● **DESCRIPTION OF THE TASK**
The listing below should be reproduced exactly, with the pictures omitted.

● **MATERIAL PROVIDED**
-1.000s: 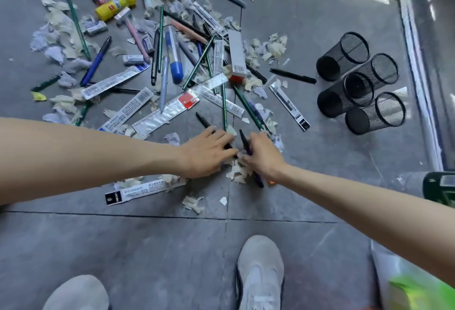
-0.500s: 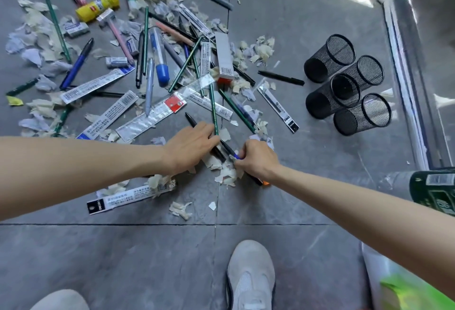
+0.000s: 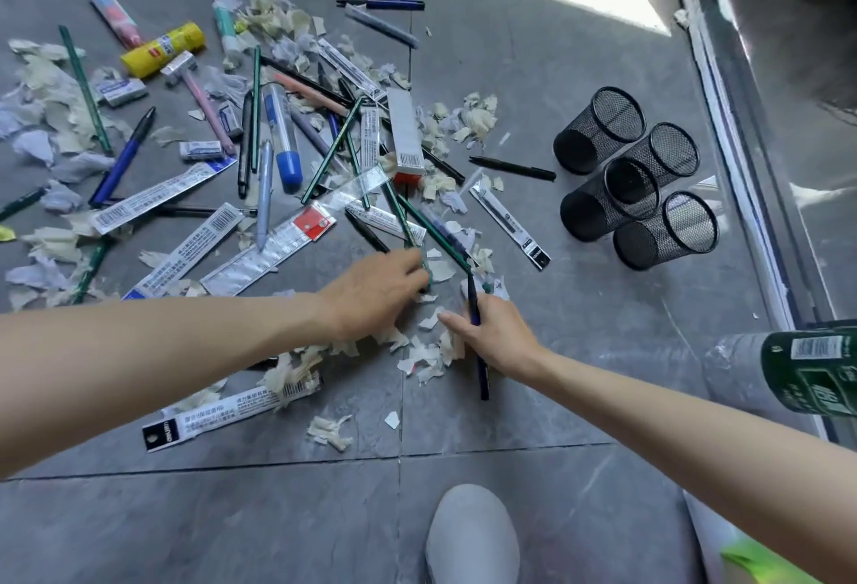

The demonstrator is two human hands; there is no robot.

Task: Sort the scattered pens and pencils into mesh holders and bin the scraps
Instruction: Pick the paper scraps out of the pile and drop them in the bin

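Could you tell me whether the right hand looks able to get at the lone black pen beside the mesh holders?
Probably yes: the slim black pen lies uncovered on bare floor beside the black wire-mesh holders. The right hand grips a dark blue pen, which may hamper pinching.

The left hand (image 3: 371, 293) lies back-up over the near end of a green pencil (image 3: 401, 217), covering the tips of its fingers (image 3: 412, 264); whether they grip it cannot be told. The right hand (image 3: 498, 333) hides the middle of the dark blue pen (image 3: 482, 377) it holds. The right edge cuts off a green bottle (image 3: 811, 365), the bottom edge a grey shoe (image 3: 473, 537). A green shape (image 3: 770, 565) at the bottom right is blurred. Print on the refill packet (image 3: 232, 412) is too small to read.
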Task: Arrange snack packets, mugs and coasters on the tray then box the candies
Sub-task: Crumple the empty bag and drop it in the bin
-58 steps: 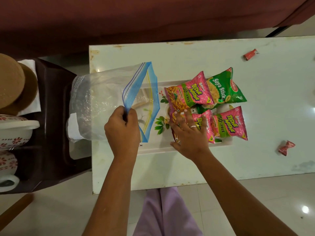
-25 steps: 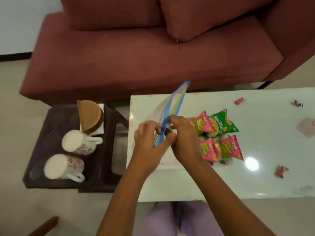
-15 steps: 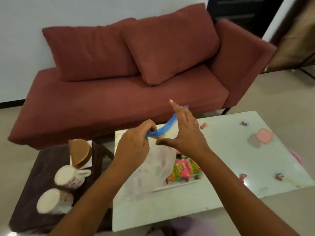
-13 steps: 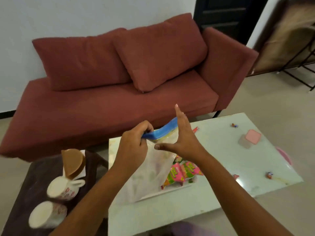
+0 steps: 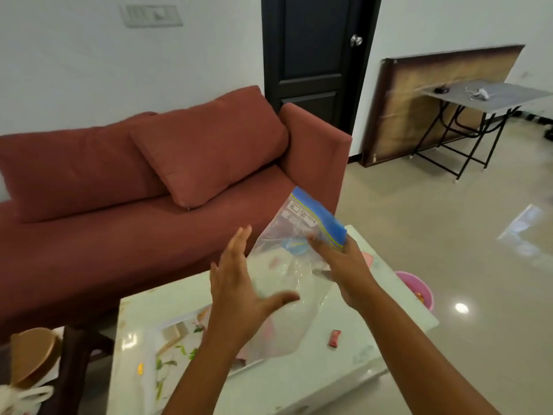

● **SOLUTION BELOW**
-1.000s: 
-0.500s: 
+0.000s: 

The demonstrator is two human hands; there is no robot.

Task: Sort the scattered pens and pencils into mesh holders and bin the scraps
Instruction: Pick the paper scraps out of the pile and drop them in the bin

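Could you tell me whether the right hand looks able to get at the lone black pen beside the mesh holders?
Probably yes: the slim black pen lies uncovered on bare floor beside the black wire-mesh holders. The right hand grips a dark blue pen, which may hamper pinching.

The left hand (image 3: 371, 293) lies back-up over the near end of a green pencil (image 3: 401, 217), covering the tips of its fingers (image 3: 412, 264); whether they grip it cannot be told. The right hand (image 3: 498, 333) hides the middle of the dark blue pen (image 3: 482, 377) it holds. The right edge cuts off a green bottle (image 3: 811, 365), the bottom edge a grey shoe (image 3: 473, 537). A green shape (image 3: 770, 565) at the bottom right is blurred. Print on the refill packet (image 3: 232, 412) is too small to read.
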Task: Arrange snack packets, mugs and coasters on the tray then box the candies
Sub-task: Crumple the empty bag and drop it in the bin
-58 steps: 
-25 steps: 
-15 steps: 
-13 steps: 
+0 steps: 

Nothing more is required for this answer.